I realized that there was no half-way house between non-existence and this flaunting abundance. If you existed, you had to exist all the way, as far as mouldiness, bloatedness, obscenity were concerned. In another world, circles, bars of music keep their pure and rigid lines. But existence is a deflection. Trees, night-blue pillars, the happy bubbling of a fountain, vital smells, little heat-mists floating in the cold air, a red-haired man digesting on a bench: all this somnolence, all these meals digested together, had its comic side. . . . Comic … no: it didn’t go as far as that, nothing that exists can be comic; it was like a floating analogy, almost entirely elusive, with certain aspects of vaudeville. We were a heap of living creatures, irritated, embarrassed at our-selves, we hadn’t the slightest reason to be there, none of us, each one, confused, vaguely alarmed, felt in the way in relation to the others. In the way: it was the only relationship I could establish between these trees, these gates, these stones. In vain I tried to count the chestnut trees, to locate them by their relationship to the Velleda, to compare their height with the height of the plane trees: each of them escaped the relationship in which I tried to enclose it, isolated itself, and overflowed. Of these relations (which I insisted on maintaining in order to delay the crumbling of the human world, measures, quantities, and directions)—I felt myself to be the arbitrator; they no longer had their teeth into things. 

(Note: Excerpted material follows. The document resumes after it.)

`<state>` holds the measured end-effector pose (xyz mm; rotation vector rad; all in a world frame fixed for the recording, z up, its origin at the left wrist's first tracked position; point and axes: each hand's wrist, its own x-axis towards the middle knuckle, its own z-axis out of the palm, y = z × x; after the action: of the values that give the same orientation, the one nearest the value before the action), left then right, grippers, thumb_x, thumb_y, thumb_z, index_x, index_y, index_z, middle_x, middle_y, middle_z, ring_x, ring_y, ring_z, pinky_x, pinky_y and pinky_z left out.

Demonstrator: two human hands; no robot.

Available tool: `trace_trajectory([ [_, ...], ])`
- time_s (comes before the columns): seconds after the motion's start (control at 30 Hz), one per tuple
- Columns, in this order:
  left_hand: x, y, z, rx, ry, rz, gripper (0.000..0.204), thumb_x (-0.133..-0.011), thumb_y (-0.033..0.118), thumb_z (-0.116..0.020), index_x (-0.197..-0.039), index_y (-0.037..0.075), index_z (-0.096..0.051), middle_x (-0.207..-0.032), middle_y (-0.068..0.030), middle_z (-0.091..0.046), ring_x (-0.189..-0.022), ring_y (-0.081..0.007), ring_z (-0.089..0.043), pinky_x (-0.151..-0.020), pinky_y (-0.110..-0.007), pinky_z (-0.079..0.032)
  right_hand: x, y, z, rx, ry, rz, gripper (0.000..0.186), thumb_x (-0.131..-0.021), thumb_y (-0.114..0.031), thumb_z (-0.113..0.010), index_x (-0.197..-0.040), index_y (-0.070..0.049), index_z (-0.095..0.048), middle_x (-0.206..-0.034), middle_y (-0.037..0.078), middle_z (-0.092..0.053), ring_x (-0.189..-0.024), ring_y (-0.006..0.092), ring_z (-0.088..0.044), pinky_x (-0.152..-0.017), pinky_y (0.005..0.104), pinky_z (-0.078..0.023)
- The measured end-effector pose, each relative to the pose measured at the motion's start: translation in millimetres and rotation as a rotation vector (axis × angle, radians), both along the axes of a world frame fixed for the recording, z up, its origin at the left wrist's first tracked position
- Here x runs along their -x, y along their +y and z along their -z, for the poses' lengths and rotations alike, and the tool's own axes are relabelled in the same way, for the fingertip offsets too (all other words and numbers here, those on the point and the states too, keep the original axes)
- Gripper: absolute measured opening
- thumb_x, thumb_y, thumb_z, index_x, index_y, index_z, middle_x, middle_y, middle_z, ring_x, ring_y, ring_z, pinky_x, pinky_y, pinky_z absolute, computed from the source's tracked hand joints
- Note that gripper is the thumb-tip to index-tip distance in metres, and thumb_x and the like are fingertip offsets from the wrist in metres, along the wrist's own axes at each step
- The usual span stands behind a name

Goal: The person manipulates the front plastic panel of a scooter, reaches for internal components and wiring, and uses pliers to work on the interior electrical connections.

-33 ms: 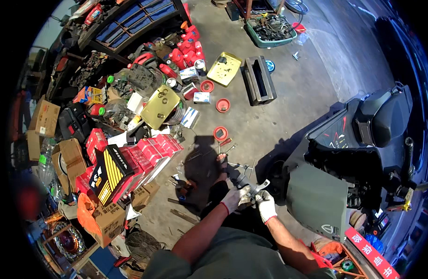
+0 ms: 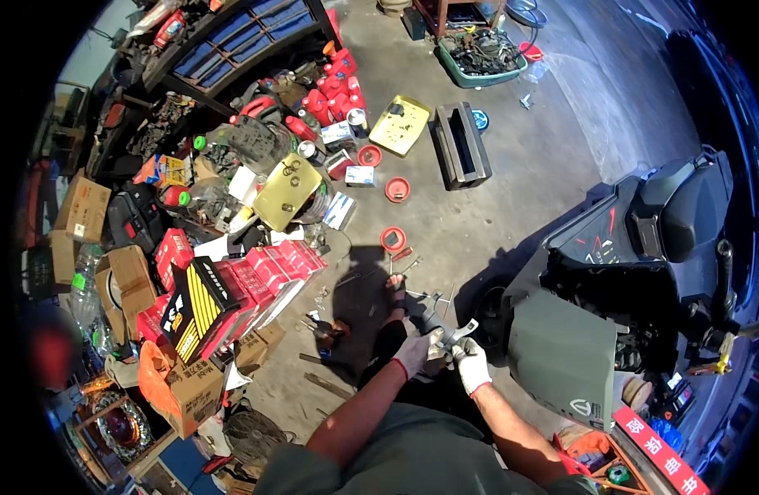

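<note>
In front of my lap I hold a dark grey, roughly cylindrical part (image 2: 449,336) with a pale metal tab sticking out at its right end. My left hand (image 2: 413,355), in a whitish work glove with a red cuff, is closed round its left side. Gloved the same way, my right hand (image 2: 472,367) grips the end near the tab, fingers bent against it. Both palms and some fingertips are hidden. Just beyond my hands, several metal tools lie on the floor by my foot (image 2: 396,285). A grey-green scooter (image 2: 561,346) with its front opened up stands close on the right.
Red round dishes (image 2: 392,240) sit ahead on the concrete floor, with a dark metal frame (image 2: 460,147) and a yellow tray (image 2: 401,125) farther off. Stacked red boxes (image 2: 255,276), cartons and bottles crowd the left. A green tub of parts (image 2: 482,62) stands at the back.
</note>
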<state>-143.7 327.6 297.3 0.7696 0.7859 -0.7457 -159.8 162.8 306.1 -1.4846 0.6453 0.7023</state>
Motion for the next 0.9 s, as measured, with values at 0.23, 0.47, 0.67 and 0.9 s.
trace_trajectory([
  [0.23, -16, -8, -5, -0.247, 0.048, -0.173, 0.022, -0.089, 0.017, -0.053, -0.104, 0.004, -0.062, -0.095, -0.0065, -0.066, -0.089, -0.0204, -0.065, -0.080, -0.038, -0.054, -4, -40, 44, 0.029, -0.057, -0.127, 0.007, -0.091, -0.003, -0.052, -0.089, -0.003, -0.059, -0.072, 0.001, -0.057, -0.060, 0.0104, -0.051, -0.056, 0.0262, -0.042],
  [0.47, -67, 34, 60, -0.491, 0.024, 0.003, 0.027, -0.089, 0.019, -0.054, -0.109, 0.002, -0.060, -0.105, -0.0087, -0.062, -0.092, -0.0195, -0.062, -0.079, -0.032, -0.050, -7, -39, 99, -0.045, 0.218, 0.077, 0.008, -0.089, -0.001, -0.050, -0.093, -0.004, -0.056, -0.080, 0.003, -0.055, -0.069, 0.0133, -0.056, -0.061, 0.0282, -0.048],
  [0.67, -172, 57, 193, -0.599, -0.073, 0.015, 0.024, -0.090, 0.017, -0.054, -0.107, 0.001, -0.061, -0.095, -0.0071, -0.064, -0.084, -0.0169, -0.060, -0.076, -0.030, -0.048, -74, 1, 150, 0.010, 0.286, 0.261, 0.016, -0.088, 0.000, -0.052, -0.102, -0.001, -0.059, -0.078, 0.008, -0.061, -0.068, 0.0167, -0.060, -0.057, 0.0295, -0.050],
  [0.9, -291, 118, 338, -0.574, -0.041, 0.038, 0.021, -0.087, 0.015, -0.064, -0.103, 0.002, -0.063, -0.086, -0.0009, -0.063, -0.072, -0.0086, -0.054, -0.065, -0.024, -0.044, -157, 82, 371, 0.245, 0.312, -0.016, 0.022, -0.089, -0.013, -0.059, -0.106, 0.000, -0.061, -0.088, 0.010, -0.066, -0.073, 0.0175, -0.062, -0.066, 0.0296, -0.051],
])
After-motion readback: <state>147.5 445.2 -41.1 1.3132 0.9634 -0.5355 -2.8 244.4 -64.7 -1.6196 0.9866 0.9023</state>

In the way, the chestnut tree there, opposite me, a little to the left. In the way, the Velleda. . . .

And I—soft, weak, obscene, digesting, juggling with dismal thoughts—I, too, was In the way. 

Fortunately, I didn’t feel it, although I realized it, but I was uncomfortable because I was afraid of feeling it (even now I am afraid—afraid that it might catch me behind my head and lift me up like a wave). I dreamed vaguely of killing myself to wipe out at least one of these superfluous lives. But even my death would have been In the way. In the way, my corpse, my blood on these stones, between plants, at the back of this smiling garden. And the decomposed flesh would have been In the way in the earth which would re-ceive my bones, at last, cleaned, stripped, peeled, proper and clean as teeth, it would have been In the way: I was in the way for eternity.